Kahvaltılarını yapmış, yaparken Turan hiç konuşmamış Mustafa ve Zeynep'in sohbet edişini izlemiş onları dinlemişti. Zeynep sonunda vazgeçmiş "Tamam Mustafa bey bana istediğini diyebilirsin pes ediyorum. Ama herkesin içinde söylemeyi lütfen insanların yanlış anlamasını istemem." Mustafa kafasını salladı. "Emredersin yenge. Sende bana Mustafa de." "Emir değil. Rica ediyorum." Kahvaltıları bitince çöpleri toparlayıp çıktı Mustafa. "Keşke Bora'yı uyandırsaydık kaç saattir aç en son akşam yemeği yedi." Çayını içerken konuştu Turan "Merak etme gece kalktı önce doktora göründük sonra izin verdiği yiyeceklerden seçip yedirdim. Bir kase tavuk suyu çorbası, biraz patates püresi ve portakal suyu içti." Zeynep'in şaşkınlıkla bakakaldı. İlk defa Bora ile böyle ilgilenen bir adam görüyordu. Ve tuhaf yanı ise bunu gözüne sokmaya çalışmıyordu. "Söylemedin hiç." "Aklıma gelmedi. Hemen kızma lütfen tuvalete diye kalktı. Yardım ettim sonra acıktığını söyleyince seni uyandırmak istemedim. Yorgun görünüyordun zaten." "Yok kızmadım. Sadece şaşırdım." Turan'ın tek kaşı havalandı neye şaşırdığını anlamadı. "Neye şaşırdın?" "Bora'yla böyle ilgilenmene. Genelde Bora'yla ilgilenen adamlar gözüme sokmaya çalışır bu yaptıklarını. Ama sesli konuşmasam söylemeyecektin bile." Turan dişlerini sıktı. "Birincisi beni bir daha diğerleriyle kıyaslama lütfen. İkincisi adam dediğin yaptığı şeyleri birisi görsün diye değil, kendi istediği için yapar. Üçüncüsü seni seviyor olmamla, Bora'yla aramdaki ilişkinin hiçbir bağı yok. Onu seviyorum, sen olmasan da sever ve aynı şekilde yaklaşırdım." Zeynep kocaman gülümsedi tekrar. Çantasından telefonunu aldı. "Bir şey istersen söyle çocuklar aşağıda ne lazımsa getirirler." Tekrar ona baktı "Teşekkür ederim ama gerek yok. Asistanımı aramam gerekiyor bugünün planını değiştirmesi için. Konuşup gelsem olur mu? Kısa sürer bekler misin?" Kafasını sallayarak onayladı. "Mustafa'ya gelmesini söyler misin?" "Tamam."

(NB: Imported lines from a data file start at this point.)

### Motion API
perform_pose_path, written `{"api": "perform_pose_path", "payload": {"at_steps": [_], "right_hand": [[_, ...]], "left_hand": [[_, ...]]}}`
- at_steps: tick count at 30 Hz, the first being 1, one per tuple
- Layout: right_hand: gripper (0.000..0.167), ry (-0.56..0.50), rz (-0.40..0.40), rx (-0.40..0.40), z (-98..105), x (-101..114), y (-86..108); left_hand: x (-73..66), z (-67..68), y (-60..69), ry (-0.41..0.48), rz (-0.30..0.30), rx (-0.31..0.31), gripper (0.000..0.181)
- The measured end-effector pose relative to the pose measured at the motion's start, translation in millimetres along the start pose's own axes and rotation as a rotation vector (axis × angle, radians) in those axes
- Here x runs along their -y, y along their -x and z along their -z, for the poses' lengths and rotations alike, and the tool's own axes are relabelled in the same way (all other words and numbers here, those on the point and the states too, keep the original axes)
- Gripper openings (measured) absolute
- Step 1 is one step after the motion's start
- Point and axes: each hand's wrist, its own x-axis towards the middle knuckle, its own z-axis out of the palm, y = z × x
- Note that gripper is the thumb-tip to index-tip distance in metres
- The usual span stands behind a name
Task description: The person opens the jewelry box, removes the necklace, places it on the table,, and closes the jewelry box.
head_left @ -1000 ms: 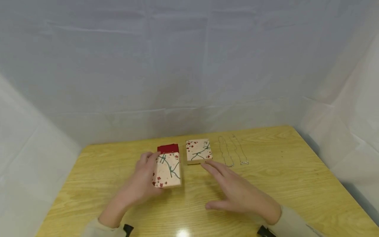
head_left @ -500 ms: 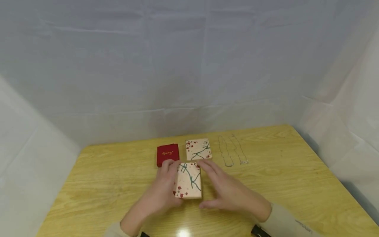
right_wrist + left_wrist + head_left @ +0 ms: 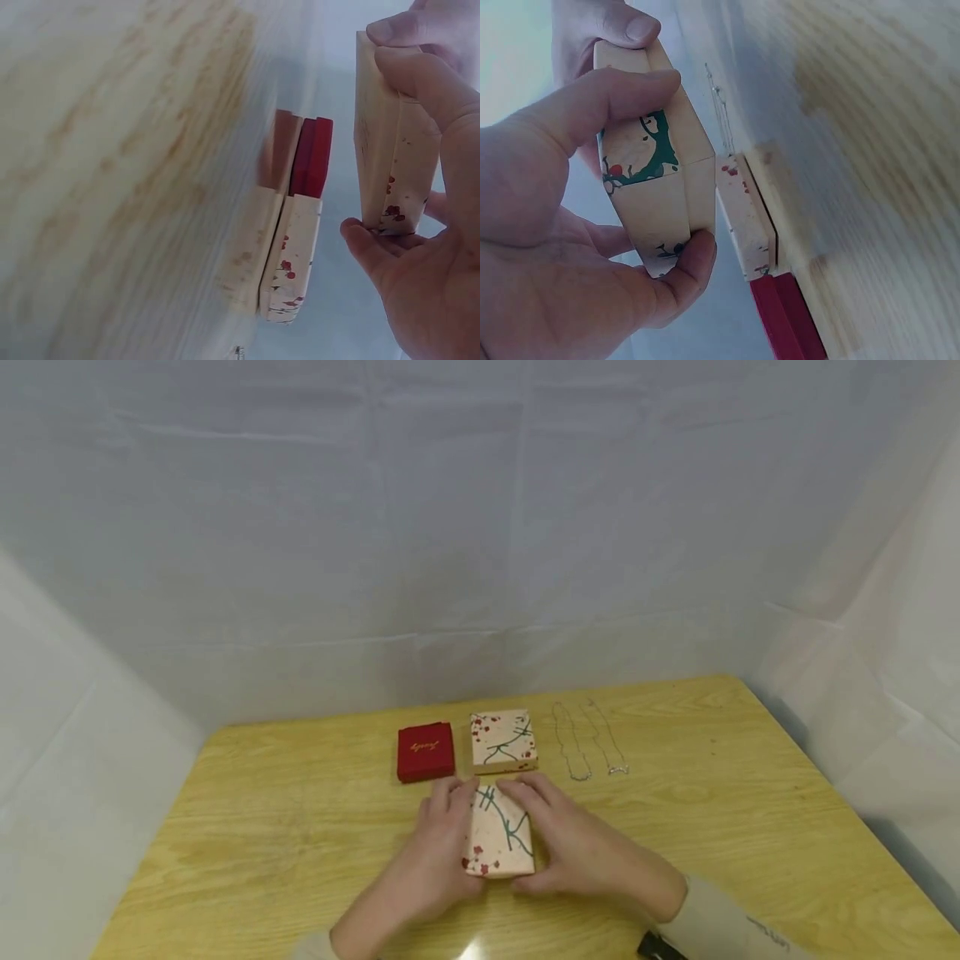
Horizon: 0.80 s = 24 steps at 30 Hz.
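Table, two hands, three boxes, one held, two necklaces

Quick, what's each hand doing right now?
Left hand: holding the nearer flowery box on one side.
Right hand: holding the same box, opposite side.

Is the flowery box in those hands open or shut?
Shut. In both wrist views, the held box has its two parts together, with only a thin line between.

Gold cursive lettering crosses the top of a red box, just beyond the left hand's grip; too small to read surely. Behind the right hand's grip, the sleeve bears dark, illegible lettering.
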Motion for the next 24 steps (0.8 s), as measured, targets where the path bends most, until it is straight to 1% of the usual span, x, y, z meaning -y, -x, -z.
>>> {"api": "perform_pose_path", "payload": {"at_steps": [5, 9, 12, 16, 19, 24], "right_hand": [[0.122, -0.054, -0.03, 0.003, 1, -3, 2.5], [0.123, -0.115, -0.045, -0.005, 7, -6, 6.0], [0.122, -0.139, -0.029, -0.012, 10, -9, 8.0], [0.123, -0.152, -0.009, -0.013, 15, -13, 10.5], [0.124, -0.165, -0.013, -0.006, 18, -15, 12.5], [0.123, -0.178, 0.009, -0.005, 21, -19, 14.1]], "left_hand": [[-3.1, -1.9, 3.6, 0.025, -0.006, -0.015, 0.124], [-3.9, -1.3, 6.2, 0.066, -0.012, -0.025, 0.125], [-2.0, -1.0, 7.2, 0.106, -0.025, -0.03, 0.125], [2.2, -0.1, 9.3, 0.145, -0.034, -0.017, 0.123], [4.7, 0.8, 11.2, 0.161, -0.037, 0.0, 0.123], [7.0, 2.8, 12.4, 0.177, -0.064, 0.009, 0.121]]}}
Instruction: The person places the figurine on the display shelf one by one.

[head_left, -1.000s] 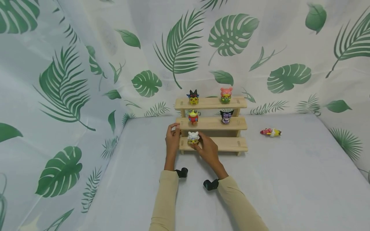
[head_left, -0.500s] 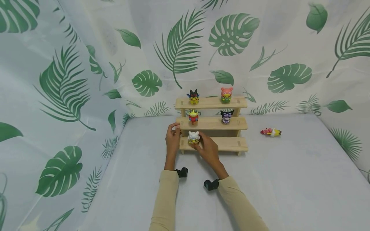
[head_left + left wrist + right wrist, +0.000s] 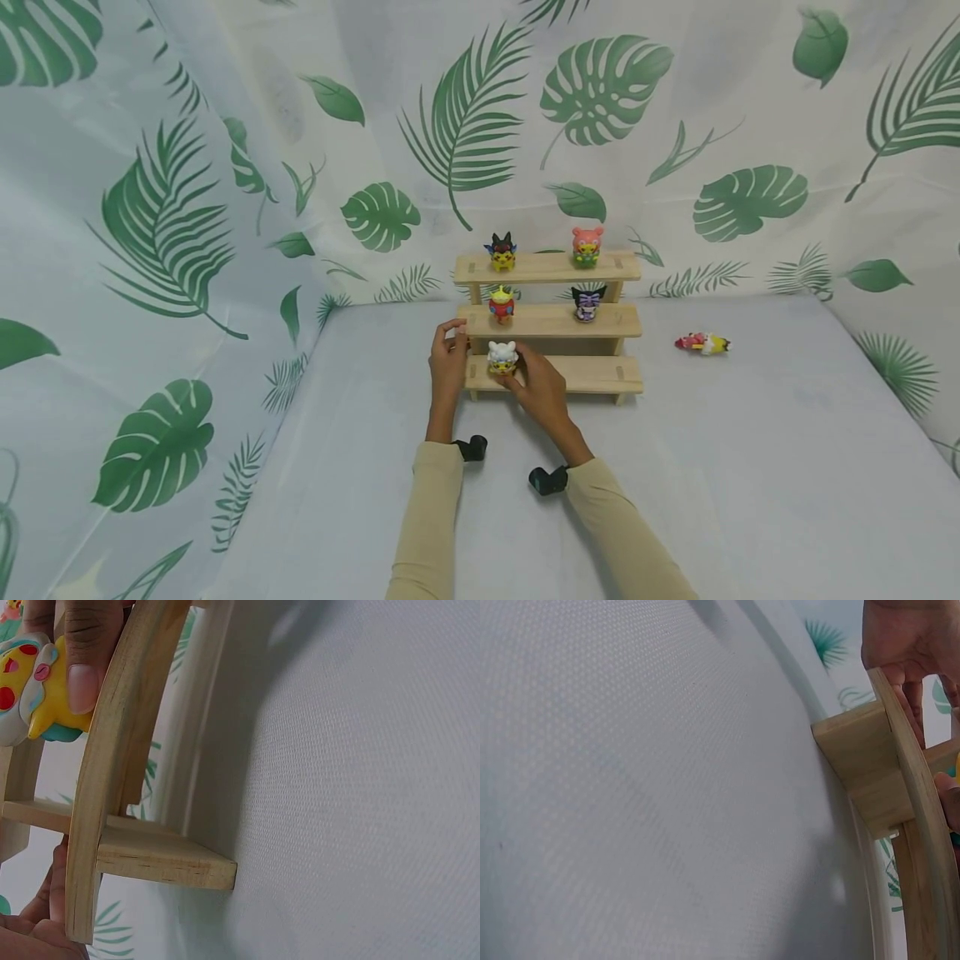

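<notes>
A small yellow figurine with a white eared hood (image 3: 502, 356) stands near the left end of the bottom tier of a three-step wooden display shelf (image 3: 573, 375). Its right side is pinched by my right hand (image 3: 543, 390), the thumb low at the front. In the left wrist view, a right fingertip (image 3: 82, 686) presses on the figurine's yellow body. My left hand (image 3: 447, 357) grips the left end of the shelf. Seen from the right wrist, that left hand (image 3: 911, 637) has fingers reaching behind the board's end (image 3: 911, 750).
On the top tier are a black-eared figurine (image 3: 502, 254) and a pink-hooded one (image 3: 587, 248). The middle tier bears a red figurine (image 3: 502, 308) and a black-and-purple one (image 3: 588, 306). Red, white and yellow toys (image 3: 703, 343) lie on the white cloth, right of the shelf.
</notes>
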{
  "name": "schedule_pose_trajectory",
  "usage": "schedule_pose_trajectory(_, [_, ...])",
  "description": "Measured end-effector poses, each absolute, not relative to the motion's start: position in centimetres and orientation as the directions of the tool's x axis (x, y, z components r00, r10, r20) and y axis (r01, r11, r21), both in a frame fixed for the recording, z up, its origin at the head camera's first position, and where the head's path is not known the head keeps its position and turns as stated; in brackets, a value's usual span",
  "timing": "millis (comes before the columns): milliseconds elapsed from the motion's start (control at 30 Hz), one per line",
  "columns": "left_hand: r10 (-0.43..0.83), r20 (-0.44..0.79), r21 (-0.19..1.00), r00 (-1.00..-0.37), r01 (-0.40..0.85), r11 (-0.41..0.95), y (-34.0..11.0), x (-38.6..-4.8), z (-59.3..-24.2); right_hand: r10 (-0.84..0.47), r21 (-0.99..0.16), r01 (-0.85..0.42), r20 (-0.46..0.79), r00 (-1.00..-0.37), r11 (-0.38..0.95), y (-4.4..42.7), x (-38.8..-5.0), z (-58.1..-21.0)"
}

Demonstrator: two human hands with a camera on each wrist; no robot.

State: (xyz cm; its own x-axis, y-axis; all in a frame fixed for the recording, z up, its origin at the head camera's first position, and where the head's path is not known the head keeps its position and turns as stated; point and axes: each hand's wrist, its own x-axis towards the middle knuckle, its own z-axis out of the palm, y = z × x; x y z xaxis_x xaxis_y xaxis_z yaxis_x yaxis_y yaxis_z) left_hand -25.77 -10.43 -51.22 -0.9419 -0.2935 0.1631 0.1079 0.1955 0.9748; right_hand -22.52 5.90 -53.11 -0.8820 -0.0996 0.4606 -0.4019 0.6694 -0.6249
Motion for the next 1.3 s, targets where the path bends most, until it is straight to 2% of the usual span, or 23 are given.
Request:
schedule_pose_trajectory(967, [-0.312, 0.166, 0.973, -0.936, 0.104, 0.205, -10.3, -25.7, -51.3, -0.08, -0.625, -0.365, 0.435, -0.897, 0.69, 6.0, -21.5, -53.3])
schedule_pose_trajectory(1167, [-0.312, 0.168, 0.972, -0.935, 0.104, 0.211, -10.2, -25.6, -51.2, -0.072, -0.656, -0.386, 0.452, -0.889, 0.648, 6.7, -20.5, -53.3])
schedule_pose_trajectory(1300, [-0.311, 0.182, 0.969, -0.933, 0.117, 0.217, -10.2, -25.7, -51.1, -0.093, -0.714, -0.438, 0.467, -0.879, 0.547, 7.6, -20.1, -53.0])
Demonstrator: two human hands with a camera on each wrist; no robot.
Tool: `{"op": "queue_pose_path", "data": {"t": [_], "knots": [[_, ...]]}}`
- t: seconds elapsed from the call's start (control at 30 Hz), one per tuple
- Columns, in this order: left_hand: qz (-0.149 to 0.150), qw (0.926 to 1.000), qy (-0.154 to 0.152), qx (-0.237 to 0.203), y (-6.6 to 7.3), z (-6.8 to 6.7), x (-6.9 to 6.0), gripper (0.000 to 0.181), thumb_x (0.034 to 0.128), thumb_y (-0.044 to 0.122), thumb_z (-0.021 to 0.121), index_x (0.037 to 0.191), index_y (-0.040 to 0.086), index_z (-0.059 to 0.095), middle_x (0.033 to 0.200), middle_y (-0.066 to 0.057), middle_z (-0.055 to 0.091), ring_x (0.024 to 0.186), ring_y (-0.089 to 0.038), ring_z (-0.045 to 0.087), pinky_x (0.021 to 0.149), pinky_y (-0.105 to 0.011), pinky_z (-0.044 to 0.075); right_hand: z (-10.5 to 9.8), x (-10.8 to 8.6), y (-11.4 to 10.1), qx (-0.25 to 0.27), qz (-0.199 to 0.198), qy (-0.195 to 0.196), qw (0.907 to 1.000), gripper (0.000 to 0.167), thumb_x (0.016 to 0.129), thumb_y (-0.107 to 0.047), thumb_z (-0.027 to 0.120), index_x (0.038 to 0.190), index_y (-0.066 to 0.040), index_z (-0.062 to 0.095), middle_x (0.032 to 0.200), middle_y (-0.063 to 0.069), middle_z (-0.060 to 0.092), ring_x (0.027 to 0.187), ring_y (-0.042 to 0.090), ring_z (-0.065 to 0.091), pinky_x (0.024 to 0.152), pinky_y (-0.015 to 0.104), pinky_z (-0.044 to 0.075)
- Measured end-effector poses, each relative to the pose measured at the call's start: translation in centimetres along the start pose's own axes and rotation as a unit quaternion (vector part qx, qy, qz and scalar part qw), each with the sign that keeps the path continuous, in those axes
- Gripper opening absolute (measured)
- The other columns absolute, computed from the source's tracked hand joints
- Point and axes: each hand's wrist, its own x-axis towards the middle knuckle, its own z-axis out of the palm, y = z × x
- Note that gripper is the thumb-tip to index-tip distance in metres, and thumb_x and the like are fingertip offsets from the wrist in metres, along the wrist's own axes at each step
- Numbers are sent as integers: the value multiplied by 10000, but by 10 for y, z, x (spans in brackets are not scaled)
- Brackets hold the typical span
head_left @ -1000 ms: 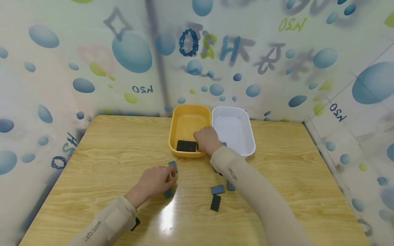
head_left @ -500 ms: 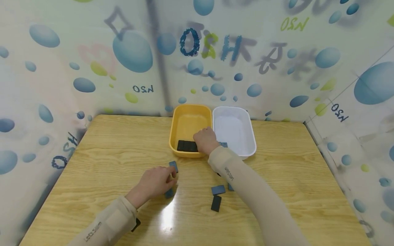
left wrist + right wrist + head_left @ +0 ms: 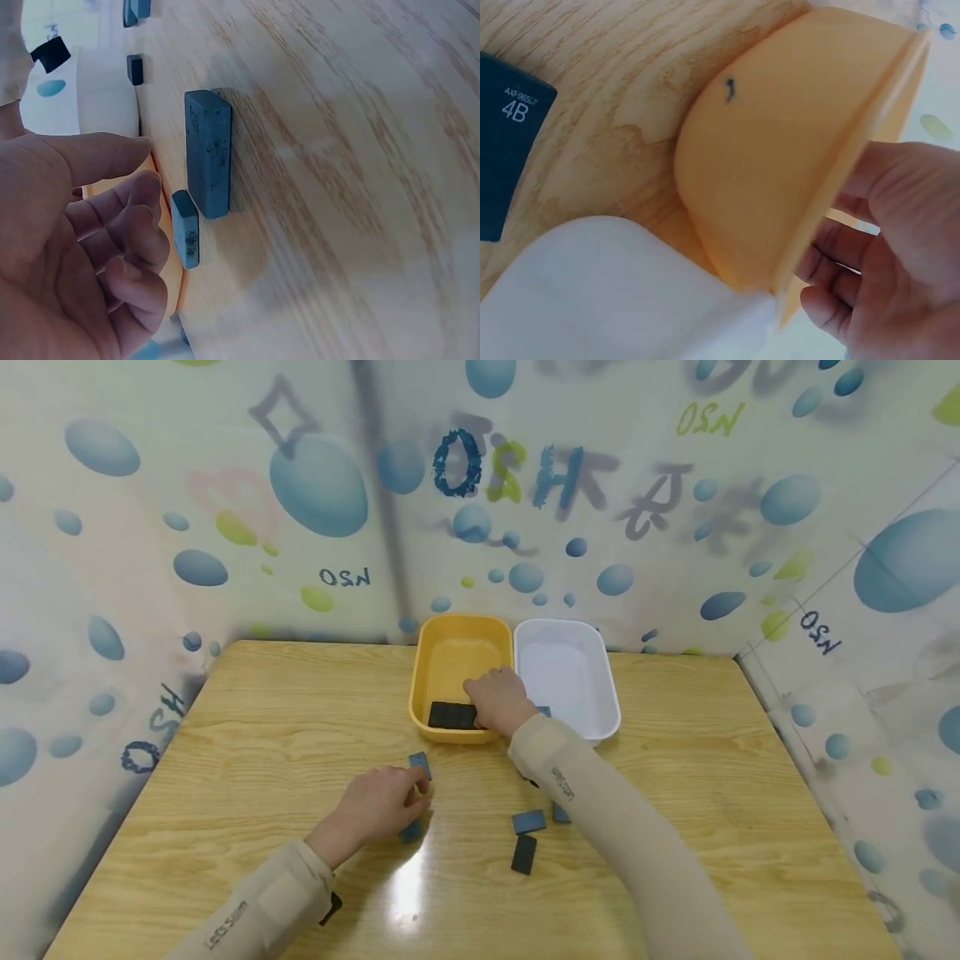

Koridora çıktığında Mustafa'yı ararken onu gören Mustafa çoktan yanına gelmişti. "Bir şey mi istiyorsun yenge?" "Turan seni çağırdı." Kafasıyla onaylayıp odaya girdi. Zeynep ise asistanını aradı.
Odaya giren Mustafa camın dışarıya bakan abisinin yanına gitti yatağa baktığında ufaklığın hala uyuduğunu görünce gülümsedi. "Dinliyorum abi." "Bana bir demet mor gül buluyorsun akşama kadar. Boş bir kartla birlikte getiriyorsun. Asla şatafatlı olmasın sade ve zarif bir buket istiyorum." "Af buyur abi ne renk dedin?" "Mor Mustafa mor neyi anlamadın." "Yok abi ilk defa duydum da mor renk gül mü varmış. Rabbim her renk yaratmış demek ki." "Şaşkınlığın bitti mi?" "Affedersin abi." "Bu ihale işini soruşturdunuz mu?" "Evet abi çocuklar bakıyor detaylı dosya akşama elinde." "Tamam-" odanın kapısının açılmasıyla konuşmayı kesti. Zeynep odaya girdiğinde konuşmayı kestiklerini fark edince duraksadı. "Böldüm sanırım pardon özel konuştuğunuzu düşünemedim." "Yok yok gel bitmişti zaten." "Peki. Doktorla konuştum birazdan gelecekmiş eğer bir sorun yoksa çıkacakmışız." "Tamam o zaman Bora'yı uyandıralım." Zeynep yatağa oturdu çok uykucu bir oğlu vardı ne yazık ki.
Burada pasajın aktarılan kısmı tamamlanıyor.